Data extracted from a collection

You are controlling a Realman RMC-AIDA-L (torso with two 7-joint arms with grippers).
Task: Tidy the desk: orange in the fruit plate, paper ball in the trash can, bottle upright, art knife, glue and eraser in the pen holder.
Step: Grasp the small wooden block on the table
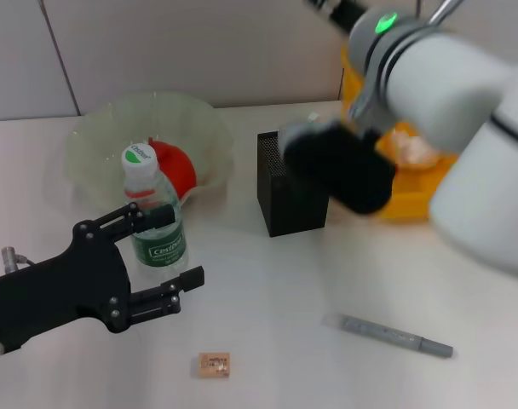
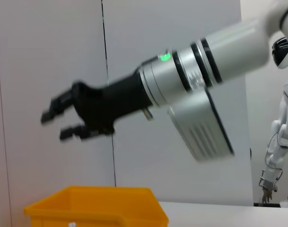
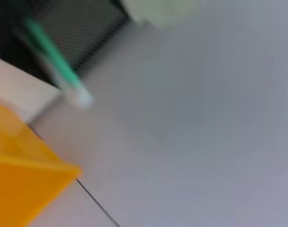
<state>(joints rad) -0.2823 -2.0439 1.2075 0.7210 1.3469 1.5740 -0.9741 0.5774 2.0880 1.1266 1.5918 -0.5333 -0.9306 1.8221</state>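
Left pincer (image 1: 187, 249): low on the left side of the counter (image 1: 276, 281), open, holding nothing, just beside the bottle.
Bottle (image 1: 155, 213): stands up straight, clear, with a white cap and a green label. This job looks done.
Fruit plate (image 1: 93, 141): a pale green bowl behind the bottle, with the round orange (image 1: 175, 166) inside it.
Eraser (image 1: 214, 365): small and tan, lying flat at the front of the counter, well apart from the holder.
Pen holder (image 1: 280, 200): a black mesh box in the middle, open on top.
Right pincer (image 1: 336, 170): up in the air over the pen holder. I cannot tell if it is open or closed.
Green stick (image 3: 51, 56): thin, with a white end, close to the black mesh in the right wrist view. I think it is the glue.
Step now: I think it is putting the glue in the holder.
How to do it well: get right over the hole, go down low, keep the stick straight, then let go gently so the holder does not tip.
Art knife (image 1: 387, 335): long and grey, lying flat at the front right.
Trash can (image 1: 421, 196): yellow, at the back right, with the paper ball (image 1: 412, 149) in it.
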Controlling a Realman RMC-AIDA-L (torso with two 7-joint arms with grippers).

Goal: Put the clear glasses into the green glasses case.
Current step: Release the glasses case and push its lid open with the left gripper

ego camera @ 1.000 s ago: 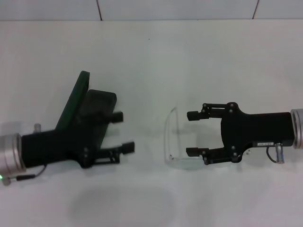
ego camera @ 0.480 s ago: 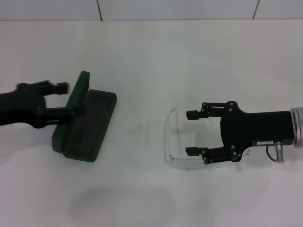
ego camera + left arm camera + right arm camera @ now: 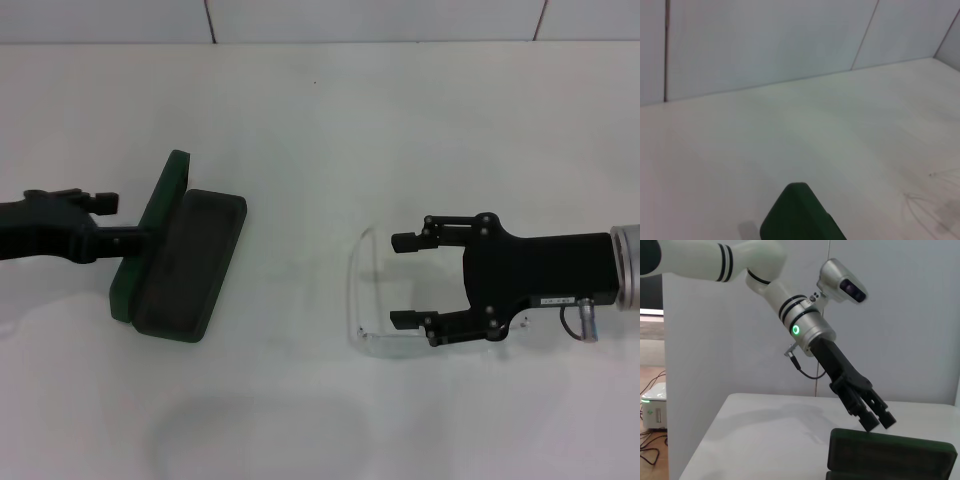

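Two tools | left tool (image 3: 108, 218) closed at open green glasses case (image 3: 180, 262) edge | right tool (image 3: 402, 280) open beside clear glasses (image 3: 362, 300)

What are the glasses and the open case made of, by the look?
Clear glasses: likely colourless glossy plastic; the white table shows through frame and lenses. Green glasses case: rigid-looking dark green shell, matte, probably plastic or leatherette; its black interior looks soft, perhaps felt.

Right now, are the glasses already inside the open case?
No. The clear glasses lie on the table beside the right gripper, well apart from the open green case.
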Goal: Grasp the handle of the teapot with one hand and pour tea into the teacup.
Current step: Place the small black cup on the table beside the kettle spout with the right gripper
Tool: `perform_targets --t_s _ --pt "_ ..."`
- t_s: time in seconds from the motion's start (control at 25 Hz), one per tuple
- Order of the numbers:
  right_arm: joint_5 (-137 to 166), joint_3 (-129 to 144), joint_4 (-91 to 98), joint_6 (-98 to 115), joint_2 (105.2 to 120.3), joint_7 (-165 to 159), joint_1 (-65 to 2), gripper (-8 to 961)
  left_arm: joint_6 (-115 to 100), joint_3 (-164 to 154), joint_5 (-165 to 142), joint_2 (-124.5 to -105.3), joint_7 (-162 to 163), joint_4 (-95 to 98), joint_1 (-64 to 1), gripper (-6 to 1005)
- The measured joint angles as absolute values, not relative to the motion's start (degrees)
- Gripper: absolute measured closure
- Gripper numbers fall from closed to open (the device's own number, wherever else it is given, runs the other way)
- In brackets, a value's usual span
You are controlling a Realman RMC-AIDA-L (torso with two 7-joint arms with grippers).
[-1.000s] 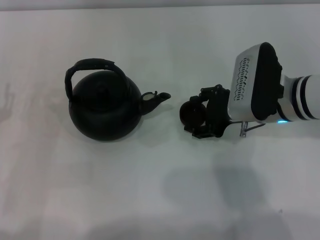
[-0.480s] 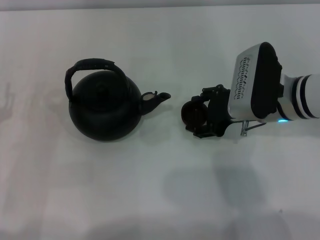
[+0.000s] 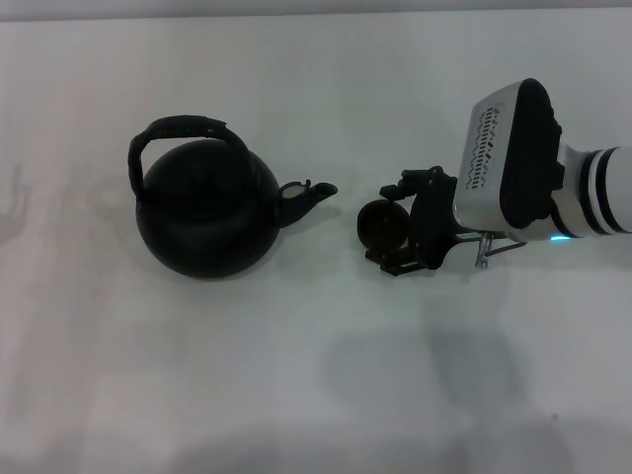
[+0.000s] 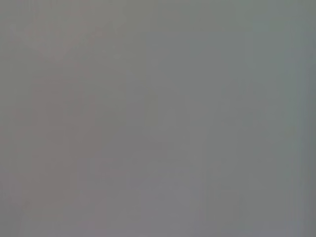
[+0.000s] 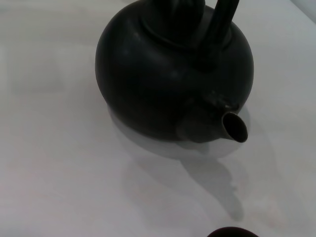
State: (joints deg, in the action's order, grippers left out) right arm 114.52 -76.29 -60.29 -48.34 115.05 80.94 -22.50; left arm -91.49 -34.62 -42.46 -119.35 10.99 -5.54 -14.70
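The matte-black teapot (image 3: pixel 205 212) stands left of centre on the white table, spout (image 3: pixel 308 196) pointing at the teacup. Its arched handle (image 3: pixel 183 126) stands upright over the lid. The small dark teacup (image 3: pixel 380 225) sits just right of the spout. My right gripper (image 3: pixel 397 227) reaches in from the right, its black fingers (image 3: pixel 415 186) straddling the cup with small gaps, open. The right wrist view shows the teapot (image 5: pixel 168 74), its spout (image 5: pixel 233 126), part of the handle (image 5: pixel 223 19) and the cup's rim (image 5: pixel 231 232). The left gripper is out of view.
The white table (image 3: pixel 316 395) stretches around both objects. The right arm's silver-grey wrist housing (image 3: pixel 504 163) hovers above the table at the right. The left wrist view shows only plain grey.
The right arm has shifted slightly to the right and up. The teacup and teapot have stayed in place.
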Motion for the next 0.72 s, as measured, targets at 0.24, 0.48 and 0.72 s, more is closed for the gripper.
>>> perform_targets --t_s 0.24,0.48,0.72 --pt "114.34 -76.35 -60.21 -48.59 115.03 80.93 -22.5 114 -91.58 -34.62 -42.51 -119.4 10.98 -5.54 -14.5 317" --pt "113.12 -78.97 -60.39 -51.19 114.95 81.27 -22.5 94 -91.59 -34.62 -42.54 -119.44 10.99 -5.53 -14.33 317" --pt "112.24 -83.32 -60.94 -54.87 114.96 82.03 -22.42 95 -91.59 -34.62 -43.02 -119.45 10.99 -5.54 -14.21 318"
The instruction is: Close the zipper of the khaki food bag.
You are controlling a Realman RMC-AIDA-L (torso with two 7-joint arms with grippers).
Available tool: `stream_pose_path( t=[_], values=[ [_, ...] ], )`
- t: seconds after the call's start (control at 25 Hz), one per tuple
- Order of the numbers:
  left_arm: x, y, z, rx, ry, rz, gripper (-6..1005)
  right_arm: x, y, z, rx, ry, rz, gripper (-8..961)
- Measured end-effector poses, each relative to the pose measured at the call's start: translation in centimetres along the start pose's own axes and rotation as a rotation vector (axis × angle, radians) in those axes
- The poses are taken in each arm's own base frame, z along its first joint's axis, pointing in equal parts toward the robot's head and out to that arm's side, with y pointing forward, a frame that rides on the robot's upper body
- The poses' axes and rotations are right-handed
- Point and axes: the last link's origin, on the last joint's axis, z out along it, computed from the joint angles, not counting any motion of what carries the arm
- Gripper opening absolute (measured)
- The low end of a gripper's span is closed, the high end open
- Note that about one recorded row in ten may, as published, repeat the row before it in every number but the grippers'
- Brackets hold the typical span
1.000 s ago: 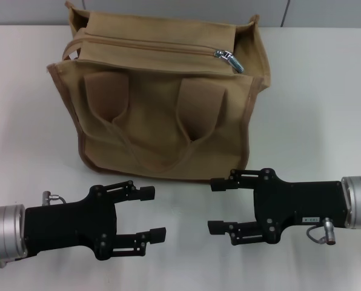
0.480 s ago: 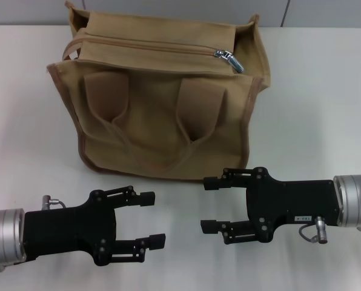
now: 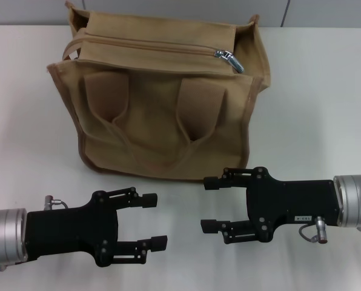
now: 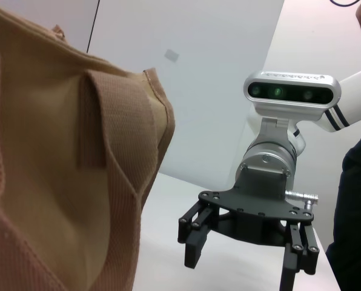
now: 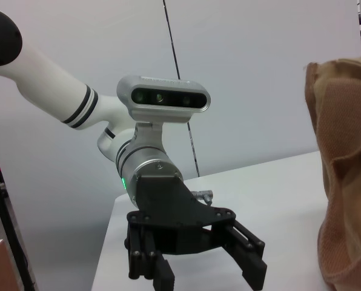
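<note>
- The boxy tan canvas khaki food bag (image 3: 162,103), piped in darker brown, is stood upright at the far middle of the white counter (image 3: 314,103), with its front and two looped fabric handles turned toward the robot.
- The long khaki-taped zipper (image 3: 150,48) is seen running across the bag's top; its small shiny silver metal pull (image 3: 228,59) lies at the end on the robot's right.
- The teeth appear to be drawn together along most of the run, so the closing is judged largely done; the last stretch past the pull cannot be made out.
- Nothing of the bag's contents can be seen, the top being covered by the zipper tape.
- The black left pincer (image 3: 154,220) is held low over the counter, near the bag's front but apart from it, with its fingers spread and nothing between them.
- The black right pincer (image 3: 208,204) is likewise held just before the bag's lower front edge, fingers apart and empty, tips pointed toward the left pincer.
- Both pincers are kept well below the pull, so neither is placed to act on the zipper as yet.
</note>
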Motion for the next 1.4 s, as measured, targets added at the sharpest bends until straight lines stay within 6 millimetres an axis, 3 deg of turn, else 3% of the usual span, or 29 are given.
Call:
stream_pose_path(
  t=[1.4],
  values=[
    [0.41, -0.23, -0.4, -0.002, 0.005, -0.008, 800, -0.43, -0.23, 0.3, 0.001, -0.021, -0.023, 751]
  ],
)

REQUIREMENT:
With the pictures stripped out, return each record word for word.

EXERCISE ANSWER:
You are controlling a Realman RMC-AIDA-L (torso with two 7-joint arms with grippers).
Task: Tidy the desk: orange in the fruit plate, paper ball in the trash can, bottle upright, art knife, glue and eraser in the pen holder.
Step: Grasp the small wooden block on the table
<state>(joints rad) -0.2823 -2.0439 1.2075 0.7210 1.3469 1.5740 -0.9741 0.5774 2.0880 1.1266 1.5918 -0.5333 -0.9306 1.8221</state>
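Left pincer (image 1: 187, 249): low on the left side of the counter (image 1: 276, 281), open, holding nothing, just beside the bottle.
Bottle (image 1: 155, 213): stands up straight, clear, with a white cap and a green label. This job looks done.
Fruit plate (image 1: 93, 141): a pale green bowl behind the bottle, with the round orange (image 1: 175, 166) inside it.
Eraser (image 1: 214, 365): small and tan, lying flat at the front of the counter, well apart from the holder.
Pen holder (image 1: 280, 200): a black mesh box in the middle, open on top.
Right pincer (image 1: 336, 170): up in the air over the pen holder. I cannot tell if it is open or closed.
Green stick (image 3: 51, 56): thin, with a white end, close to the black mesh in the right wrist view. I think it is the glue.
Step now: I think it is putting the glue in the holder.
How to do it well: get right over the hole, go down low, keep the stick straight, then let go gently so the holder does not tip.
Art knife (image 1: 387, 335): long and grey, lying flat at the front right.
Trash can (image 1: 421, 196): yellow, at the back right, with the paper ball (image 1: 412, 149) in it.
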Controlling a Realman RMC-AIDA-L (torso with two 7-joint arms with grippers).

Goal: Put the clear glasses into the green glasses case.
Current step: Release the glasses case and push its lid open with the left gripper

ego camera @ 1.000 s ago: 
ego camera @ 0.480 s ago: 
ego camera + left arm camera + right arm camera @ now: 

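Two tools | left tool (image 3: 108, 218) closed at open green glasses case (image 3: 180, 262) edge | right tool (image 3: 402, 280) open beside clear glasses (image 3: 362, 300)

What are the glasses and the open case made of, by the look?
Clear glasses: likely colourless glossy plastic; the white table shows through frame and lenses. Green glasses case: rigid-looking dark green shell, matte, probably plastic or leatherette; its black interior looks soft, perhaps felt.

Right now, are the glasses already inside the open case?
No. The clear glasses lie on the table beside the right gripper, well apart from the open green case.
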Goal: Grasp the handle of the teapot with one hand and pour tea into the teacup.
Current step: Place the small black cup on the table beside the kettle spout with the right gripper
Tool: `perform_targets --t_s _ --pt "_ ..."`
- t_s: time in seconds from the motion's start (control at 25 Hz), one per tuple
- Order of the numbers:
  right_arm: joint_5 (-137 to 166), joint_3 (-129 to 144), joint_4 (-91 to 98), joint_6 (-98 to 115), joint_2 (105.2 to 120.3), joint_7 (-165 to 159), joint_1 (-65 to 2), gripper (-8 to 961)
  left_arm: joint_6 (-115 to 100), joint_3 (-164 to 154), joint_5 (-165 to 142), joint_2 (-124.5 to -105.3), joint_7 (-162 to 163), joint_4 (-95 to 98), joint_1 (-64 to 1), gripper (-6 to 1005)
- The measured joint angles as absolute values, not relative to the motion's start (degrees)
- Gripper: absolute measured closure
- Gripper numbers fall from closed to open (the device's own number, wherever else it is given, runs the other way)
- In brackets, a value's usual span
You are controlling a Realman RMC-AIDA-L (torso with two 7-joint arms with grippers).
[-1.000s] 
[-0.480s] 
[+0.000s] 
[+0.000s] 
[+0.000s] 
State: (joints deg, in the action's order, grippers left out) right arm 114.52 -76.29 -60.29 -48.34 115.05 80.94 -22.50; left arm -91.49 -34.62 -42.46 -119.35 10.99 -5.54 -14.70
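The matte-black teapot (image 3: pixel 205 212) stands left of centre on the white table, spout (image 3: pixel 308 196) pointing at the teacup. Its arched handle (image 3: pixel 183 126) stands upright over the lid. The small dark teacup (image 3: pixel 380 225) sits just right of the spout. My right gripper (image 3: pixel 397 227) reaches in from the right, its black fingers (image 3: pixel 415 186) straddling the cup with small gaps, open. The right wrist view shows the teapot (image 5: pixel 168 74), its spout (image 5: pixel 233 126), part of the handle (image 5: pixel 223 19) and the cup's rim (image 5: pixel 231 232). The left gripper is out of view.
The white table (image 3: pixel 316 395) stretches around both objects. The right arm's silver-grey wrist housing (image 3: pixel 504 163) hovers above the table at the right. The left wrist view shows only plain grey.
The right arm has shifted slightly to the right and up. The teacup and teapot have stayed in place.
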Motion for the next 0.72 s, as measured, targets at 0.24, 0.48 and 0.72 s, more is closed for the gripper.
>>> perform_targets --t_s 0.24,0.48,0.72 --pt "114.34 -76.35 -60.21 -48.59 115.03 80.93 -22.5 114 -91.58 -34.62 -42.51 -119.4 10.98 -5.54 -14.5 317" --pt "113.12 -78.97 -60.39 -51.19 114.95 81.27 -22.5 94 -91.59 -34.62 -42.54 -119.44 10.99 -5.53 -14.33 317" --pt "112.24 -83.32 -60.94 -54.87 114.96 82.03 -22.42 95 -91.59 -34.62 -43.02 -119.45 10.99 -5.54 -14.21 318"
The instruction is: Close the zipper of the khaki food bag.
You are controlling a Realman RMC-AIDA-L (torso with two 7-joint arms with grippers).
Available tool: `stream_pose_path( t=[_], values=[ [_, ...] ], )`
- t: seconds after the call's start (control at 25 Hz), one per tuple
- Order of the numbers:
  left_arm: x, y, z, rx, ry, rz, gripper (-6..1005)
  right_arm: x, y, z, rx, ry, rz, gripper (-8..961)
- Measured end-effector poses, each relative to the pose measured at the call's start: translation in centimetres along the start pose's own axes and rotation as a rotation vector (axis × angle, radians) in those axes
- The poses are taken in each arm's own base frame, z along its first joint's axis, pointing in equal parts toward the robot's head and out to that arm's side, with y pointing forward, a frame that rides on the robot's upper body
- The poses' axes and rotations are right-handed
- Point and axes: the last link's origin, on the last joint's axis, z out along it, computed from the joint angles, not counting any motion of what carries the arm
- Gripper opening absolute (measured)
- The low end of a gripper's span is closed, the high end open
- Note that about one recorded row in ten may, as published, repeat the row before it in every number but the grippers'
- Brackets hold the typical span
1.000 s ago: 
0.480 s ago: 
now: 
now: 
now: 
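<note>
- The boxy tan canvas khaki food bag (image 3: 162,103), piped in darker brown, is stood upright at the far middle of the white counter (image 3: 314,103), with its front and two looped fabric handles turned toward the robot.
- The long khaki-taped zipper (image 3: 150,48) is seen running across the bag's top; its small shiny silver metal pull (image 3: 228,59) lies at the end on the robot's right.
- The teeth appear to be drawn together along most of the run, so the closing is judged largely done; the last stretch past the pull cannot be made out.
- Nothing of the bag's contents can be seen, the top being covered by the zipper tape.
- The black left pincer (image 3: 154,220) is held low over the counter, near the bag's front but apart from it, with its fingers spread and nothing between them.
- The black right pincer (image 3: 208,204) is likewise held just before the bag's lower front edge, fingers apart and empty, tips pointed toward the left pincer.
- Both pincers are kept well below the pull, so neither is placed to act on the zipper as yet.
</note>
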Motion for the next 1.4 s, as measured, targets added at the sharpest bends until straight lines stay within 6 millimetres an axis, 3 deg of turn, else 3% of the usual span, or 29 are given.
Call:
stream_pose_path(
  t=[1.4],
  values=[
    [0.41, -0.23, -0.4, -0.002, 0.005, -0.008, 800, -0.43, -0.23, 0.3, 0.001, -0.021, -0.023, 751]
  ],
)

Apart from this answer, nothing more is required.